Monday, June 15, 2009

Writing and the internet

There is something happening at the margins today, something happening just outside my field of vision, and when I turn in its direction, it moves just out of sight again. And in the meantime, I am fitting together other thoughts.

Item 1. Ben Kunkel's "Lingering" essay, which has many interesting things to say about the internet and such as, including "If you want to make a culture your own, you have to make your own culture, and not just repurpose the productions of people with more capital (or contribute marginalia to news stories)." And also, "Bloggers on the whole write carelessly, their ideas are commonplace, they curry favor with readers and one another, and their popularity is no index of their worthiness."

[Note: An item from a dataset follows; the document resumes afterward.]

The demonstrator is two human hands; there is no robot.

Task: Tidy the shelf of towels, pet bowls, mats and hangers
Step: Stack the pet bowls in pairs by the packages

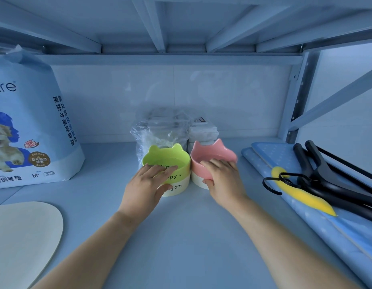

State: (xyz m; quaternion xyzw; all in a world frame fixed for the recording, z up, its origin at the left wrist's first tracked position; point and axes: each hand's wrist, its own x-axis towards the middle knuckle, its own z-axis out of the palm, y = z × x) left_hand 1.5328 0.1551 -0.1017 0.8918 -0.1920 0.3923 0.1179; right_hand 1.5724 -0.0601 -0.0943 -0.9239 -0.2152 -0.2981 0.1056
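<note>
A green pet bowl [176, 159] with ears stands in the middle of the shelf, touching a pink pet bowl [210, 153] to its right. My left hand [148, 184] grips the green bowl's near rim, fingers inside and thumb on the outer wall. My right hand [221, 178] grips the pink bowl's near rim the same way. Behind both bowls lie wrapped white towels [160, 128] and a second white pack [202, 130]. Black hangers [327, 178] lie on folded blue mats [270, 157] at the right.
A large bag of pet pads [28, 126] stands at the left. A beige mat [22, 238] lies at the near left. The shelf board [187, 236], a metal upright [299, 101] and the upper shelf's ribs frame the space.
</note>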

Item 2. Joan Didion's Slouching Towards Bethlehem. I find Didion to be a touchstone for me, nevermind the perception of middlebrowness that she has accumulated over time. And I spent a couple hours this afternoon reading parts of that essay collection, and felt this passage from the preface to be especially apt:

What else is there to tell? I am bad at interviewing people. I avoid situations where I have to talk to anyone's press agent. (This precludes doing pieces on most actors, a bonus in itself.) I do not like to make telephone calls, and would not like to count the mornings I have sat on some Best Western motel bed somewhere and tried to force myself to put through the call to the assistant district attorney. My only advantage as a reporter is that I am so physically small, so temperamentally unobtrusive, and so neurotically inarticulate that people tend to forget that my presence runs counter to their best interests. And it always does. That is the last thing to remember: writers are always selling somebody out.